United States or Cameroon ? Vote for the TOP Country of the Week !


Nu en dan schijnt een schraal, waterig zonnetje een oogenblik tegen de gevels der oude burgermanshuizen van de straat der achterbuurt, waar Walten woont, maar ’t is geen zonneschijn die, weldadig verwarmend, doordringt in de vertrekken, ’t is alleen een teringachtig schijntje, een flauwe glans, die even spoedig verdwijnt als komt.

Ha! ha! ha! Hij wil niet lachen.” Een wilde woeste uitdrukking komt op haar gelaat, als zij den souffleur heen en weer schudt en hem nogmaals toebijt: „Lach!” „Lach! In Godsnaam, lach dan toch!” fluistert Walten. Pietersen vertrekt zijn tandeloozen mond tot een mislukte grijns; en als Annette ziet, dat hij lacht, laat zij hem los en pakt haars vaders arm. „Jij ook! Lachen zul je, ha! ha! ha!”

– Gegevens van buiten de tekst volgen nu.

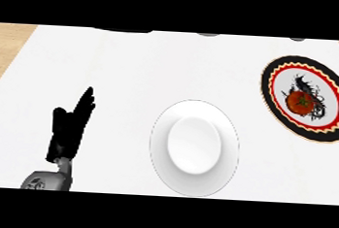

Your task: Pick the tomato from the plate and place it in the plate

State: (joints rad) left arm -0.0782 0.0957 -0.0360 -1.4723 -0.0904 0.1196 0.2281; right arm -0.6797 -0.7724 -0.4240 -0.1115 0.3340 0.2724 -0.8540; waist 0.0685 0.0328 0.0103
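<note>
Left hand (69, 127): matte black, fingers straight and released, holding nothing; rests well left of the white plate (163, 170). White plate: glossy, smooth, oval in view, shallow central well. Patterned plate (276, 80): right of and beyond the white plate; black rim, red and cream zigzag band, white centre with black scrollwork. Tomato (300, 102): round, red, green-stemmed, sits on the patterned plate.
</note>
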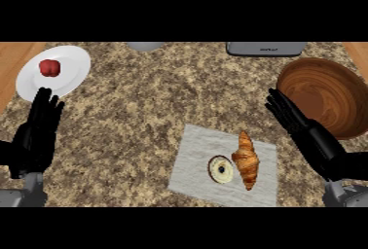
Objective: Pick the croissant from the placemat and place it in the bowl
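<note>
- The croissant lies on the grey placemat, toward the mat's right side, untouched by either hand.
- Its long axis runs almost straight up and down the head view, one tip toward the far edge of the counter and the other toward the robot.
- A small round pastry with a dark centre sits just beside it on the left, close enough that the two may touch; I cannot tell.
- The right hand is open, fingers straight and pointing away from the robot, holding nothing; it hangs to the right of the croissant and somewhat farther up the view.
- The left hand is also open and empty, resting at the view's left, its fingertips at the near rim of a white plate that carries a red item.
- The right hand is clearly the nearer one, so I judge the pick falls to it: the croissant lies to its left and toward the robot.
- The wooden bowl stands just right of that hand, well placed for the drop.
- A grasp across the narrow width looks best, coming from the right to avoid the round pastry.
</note>
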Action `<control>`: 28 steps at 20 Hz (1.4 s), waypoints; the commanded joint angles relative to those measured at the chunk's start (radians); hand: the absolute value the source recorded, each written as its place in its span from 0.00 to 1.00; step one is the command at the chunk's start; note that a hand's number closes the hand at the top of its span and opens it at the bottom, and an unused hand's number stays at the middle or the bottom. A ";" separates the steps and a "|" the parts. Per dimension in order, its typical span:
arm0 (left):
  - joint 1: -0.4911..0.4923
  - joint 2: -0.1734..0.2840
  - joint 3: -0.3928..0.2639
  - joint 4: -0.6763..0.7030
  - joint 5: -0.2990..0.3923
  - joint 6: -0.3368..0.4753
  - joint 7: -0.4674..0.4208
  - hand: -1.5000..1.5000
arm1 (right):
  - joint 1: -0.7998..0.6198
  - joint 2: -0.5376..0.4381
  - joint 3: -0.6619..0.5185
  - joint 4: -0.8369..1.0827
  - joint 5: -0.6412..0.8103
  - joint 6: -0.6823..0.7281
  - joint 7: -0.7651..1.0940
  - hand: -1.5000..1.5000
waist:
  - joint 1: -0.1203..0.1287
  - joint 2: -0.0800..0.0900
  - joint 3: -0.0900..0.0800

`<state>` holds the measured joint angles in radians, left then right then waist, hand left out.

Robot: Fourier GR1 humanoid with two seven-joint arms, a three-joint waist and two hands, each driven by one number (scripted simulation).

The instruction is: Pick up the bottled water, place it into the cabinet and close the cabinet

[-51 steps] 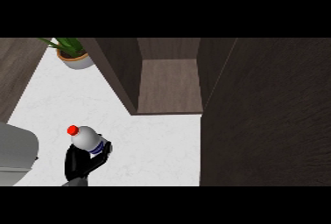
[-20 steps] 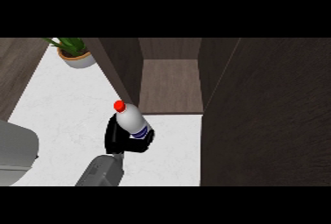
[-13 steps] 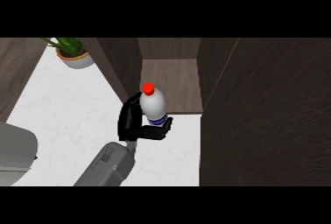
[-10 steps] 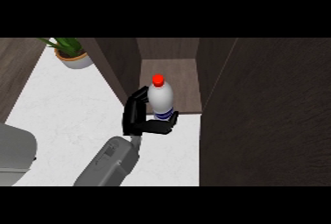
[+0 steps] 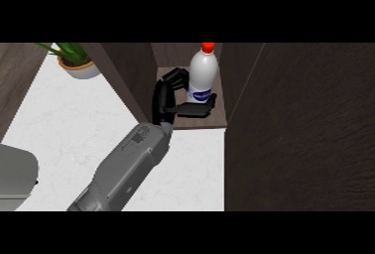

Achter de coulissen staande, ziet Walten met kloppend hart naar de spelers, die in de eerste twee tooneelen optreden, en als het derde tooneel komt, waarin hij zijn eerste opkomst heeft, kost het hem moeite een lichte siddering te onderdrukken.

Voorzichtig laat Walten haar hand uit de zijne glijden, legt behoedzaam den purperen mantel over haar heen, maakt dan een der cretonnen draperieën los, zoodat ’t gordijn de slapende vrouw halverwege aan zijn blikken onttrekt en mompelt in zichzelf: „Goddank! nu heeft ze weer een dag of wat rust.” „Heeft die bui dezen keer lang geduurd?” vraagt de souffleur opstaande. „Van gisterennacht tot nu.”

Geef maar hier Hostein, dan zal ik ’t zoolang in mijn brandkast sluiten, Walten komt morgen toch met me afrekenen; ik denk zoo tegen den middag, dan kom jelui misschien ook wel even hier om hem den krans en ’t couvert te geven, ?

Walten ziet hem even schouderophalend aan en vervolgt dan: „Toen werd ze in eens Ines de Castro en later Donna Sol.

Heel goed, Walten, dat doen we dan zoo.

Medelijdend schenkt de natuur slaap en verademing aan de arme vrouw, die allengs rustig wordt en eindelijk met een kalmen lachenden trek om den mond stil blijft liggen. „Dat’s me een baantje geweest,” zegt Pietersen, die met zijn mouw langs zijn voorhoofd strijkt. „Heb je niet een druppeltje van een of ander in huis, Walten?” „’k Heb niets; je weet wel, drank gebruik ik niet.”

Walten zit op een stoel, naast ’t bed en omsluit met zijn rechterhand Annettes linkerpols; met zijn andere hand strijkt hij zacht liefkoozend, als bedarend over de witte doorschijnende vingers, die zich nu en dan zenuwachtig bewegen op de roode deken. Het is alsof een magnetische stroom van den ouden man uitgaat en kalmeerend werkt op zijn dochter.

Walten zag er slecht, ellendig slecht en vervallen uit, al had ook Hostein met mevrouw Groote er voor gezorgd, dat hij ten minste een fatsoenlijk pak kleeren had gekregen, waarin hij zich bij zijn bezoeken aan de kunstvrienden en tooneelliefhebbers kon vertoonen. ’t Was werkelijk alsof de man van dag tot dag lichamelijk verzwakte en verviel; de vermoeienis van ’t loopen bracht er misschien ook nog toe bij, dat zijn uiterlijk, hoe fatsoenlijk ’t ook scheen, toch volkomen geschikt was om medelijden op te wekken.